Now those same youngsters can have full access to virtual synthesised instruments, running entirely in software on a generic PC. The triumph of software over hardware is almost complete, and replica synthesisers now run as an application controlled over USB by replica keyboards, complete with fake-analogue dials and patch cables. Thanks to proprietary applications like Propellerheads' Reason for Windows and Mac OS, control of banks of software synthesisers is almost too easy, resulting in a rash of equally generic music filling the needs of daytime TV shows, music-on-hold suppliers and elevator manufacturers across the world. Arguably, members of the free software audio community have more in common with the likes of Bob Moog, his collaborator Wendy Carlos, and Delia Derbyshire, in that they straddle the realms of developer and experimenter, user and artist.
Just as Steinberg's proprietary VST format for effects plugins has its free software equivalent in LADSPA, the VSTi format for virtual synth instruments now has an alternative in the DSSI standard. Pronounced 'dizzy', DSSI was originally proposed by Jamin author Steve Harris and Rosegarden developer Chris Cannam, the acronym standing for Disposable Soft Synth Interface. The word 'disposable' reflected the fact that other standards were supposed to be under development at the time. DSSI was first mentioned in this series of articles one year ago, as synth instruments written for the standard began to emerge. In the meantime, DSSI gained a stable API and the would-be replacement formats failed to make much of an impact.
I'm so DSSI my head is spinning
Sean Bolton has been one of the most prolific authors of DSSI instruments and other related software, with his work including the WhySynth and Hexter instruments, and Ghostess, which is a DSSI host application. "I've been a musician since I was very small, and have dabbled with writing music software since my Apple ][ days in the 1980s. I worked the last decade as a Unix admin and software developer, and have benefited greatly from open-source software. So, I've had a desire to contribute back to the community. I've long been interested in software synthesis, and in the last few years general-purpose PCs finally have become fast enough to do really interesting real-time synthesis. So when I got burned out in my last development job, I decided to take a little time off and write an open-source synthesiser. Now I've got three synths under my belt, and a flat bank account!"

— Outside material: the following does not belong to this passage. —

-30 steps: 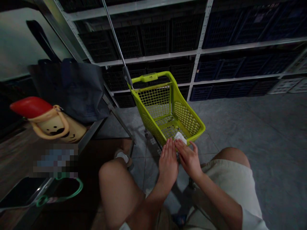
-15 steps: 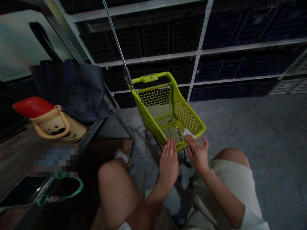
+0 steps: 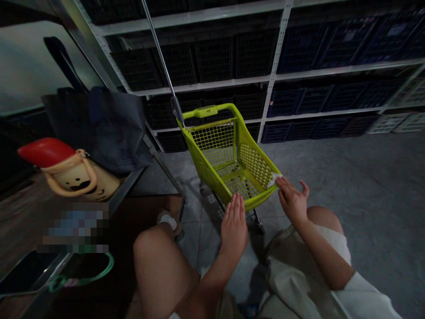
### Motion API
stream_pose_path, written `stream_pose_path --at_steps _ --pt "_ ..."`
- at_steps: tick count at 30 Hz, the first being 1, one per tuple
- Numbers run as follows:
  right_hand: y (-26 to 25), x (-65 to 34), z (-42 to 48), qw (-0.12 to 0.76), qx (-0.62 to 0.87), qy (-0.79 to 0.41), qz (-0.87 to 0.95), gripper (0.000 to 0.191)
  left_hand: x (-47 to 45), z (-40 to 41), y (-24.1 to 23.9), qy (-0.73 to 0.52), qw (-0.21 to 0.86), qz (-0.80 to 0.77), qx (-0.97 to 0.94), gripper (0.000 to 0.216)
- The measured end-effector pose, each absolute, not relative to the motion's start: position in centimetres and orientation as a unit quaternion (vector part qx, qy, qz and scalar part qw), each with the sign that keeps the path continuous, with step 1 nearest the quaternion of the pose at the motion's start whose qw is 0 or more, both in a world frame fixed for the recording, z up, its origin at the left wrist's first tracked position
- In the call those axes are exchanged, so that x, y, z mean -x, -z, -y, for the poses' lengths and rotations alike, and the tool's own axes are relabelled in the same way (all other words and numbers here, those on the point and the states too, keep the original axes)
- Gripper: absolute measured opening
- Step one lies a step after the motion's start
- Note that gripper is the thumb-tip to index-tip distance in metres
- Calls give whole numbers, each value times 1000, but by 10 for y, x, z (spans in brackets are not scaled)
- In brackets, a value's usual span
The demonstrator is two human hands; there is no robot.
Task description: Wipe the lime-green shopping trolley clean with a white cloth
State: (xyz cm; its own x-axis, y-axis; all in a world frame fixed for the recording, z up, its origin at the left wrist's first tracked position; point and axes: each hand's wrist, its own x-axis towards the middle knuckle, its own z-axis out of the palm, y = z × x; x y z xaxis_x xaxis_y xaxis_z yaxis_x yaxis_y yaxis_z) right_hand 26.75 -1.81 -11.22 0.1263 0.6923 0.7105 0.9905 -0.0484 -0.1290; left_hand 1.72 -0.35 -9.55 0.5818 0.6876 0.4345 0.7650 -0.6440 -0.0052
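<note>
A small yellow-green shopping cart (image 3: pixel 252 201) with a lattice basket stands before my knees. My left hand (image 3: pixel 234 226) is at the near end of its rim, fingers side by side and hooked over the edge; the thumb is hidden. At the near right corner, my right hand (image 3: pixel 294 199) presses a crumpled white tissue (image 3: pixel 274 179) against the rim and inner side wall. Its fingertips cover part of the tissue, and one finger sticks out to the side. Inside the basket, no goods show.
Left of me is a table with a metal edge (image 3: pixel 124 190), holding a red-capped cartoon-faced case (image 3: pixel 99 184), a dark bag (image 3: pixel 116 128), a phone (image 3: pixel 26 270) and a green cord (image 3: pixel 99 274). White shelving (image 3: pixel 270 88) with dark crates (image 3: pixel 215 57) stands behind the cart.
My right hand has slid the tissue rightward along the near rim to the right corner. My left hand stays at the near edge, and the cart has hardly shifted.
</note>
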Motion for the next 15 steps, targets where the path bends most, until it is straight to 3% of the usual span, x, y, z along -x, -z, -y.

The DSSI project got started for similar reasons to the LADSPA effort. Steinberg's proprietary standards are available to third-party developers, but under terms which are incompatible with the GNU GPL. In addition, most VSTi synths are written specifically to run on Windows or OS X, and are distributed without source code, making the availability of native Linux binaries very unlikely. Chris Cannam explains: "Not long before Steve and I started thinking about DSSI, there had been some very extensive discussions on the Linux audio developers' mailing list about designing a successor API to LADSPA, filling in all the missing bits. I didn't take part at the time, but I noticed the discussion repeatedly got bogged down in certain details - should you represent note event pitches using discrete MIDI-style values, or in raw hertz, or something else? - that almost everyone felt qualified to have a competing opinion on, until eventually the whole thing seemed to peter out rather than reach a consensus."
"So Steve and I decided the only way something like this was going to happen quickly (as I wanted something I could implement pretty soon in Rosegarden) was to come to a decision on each of the relatively uncontroversial bits, ignore anything too controversial altogether for the first cut, and produce and publish ourselves a spec that was unambiguous, with a reference implementation that actually worked. Then we'd sit back and see what feedback we got, and prepare to change our minds about anything we'd included that anyone convincingly described as unworkable. I didn't set about including anything in Rosegarden until we'd already done all of that, as I didn't want this to end up with a VST-style de-facto standard ripped straight from one particular host sequencer that turned out to be really hard to implement anywhere else. We also thought it was absolutely essential to include some support for plugins with custom user interfaces - something not supported by LADSPA - in a way that avoided settling on any particular user-interface toolkit, given how religious a matter the choice of toolkit (particularly between Qt and GTK) seems to be on Linux."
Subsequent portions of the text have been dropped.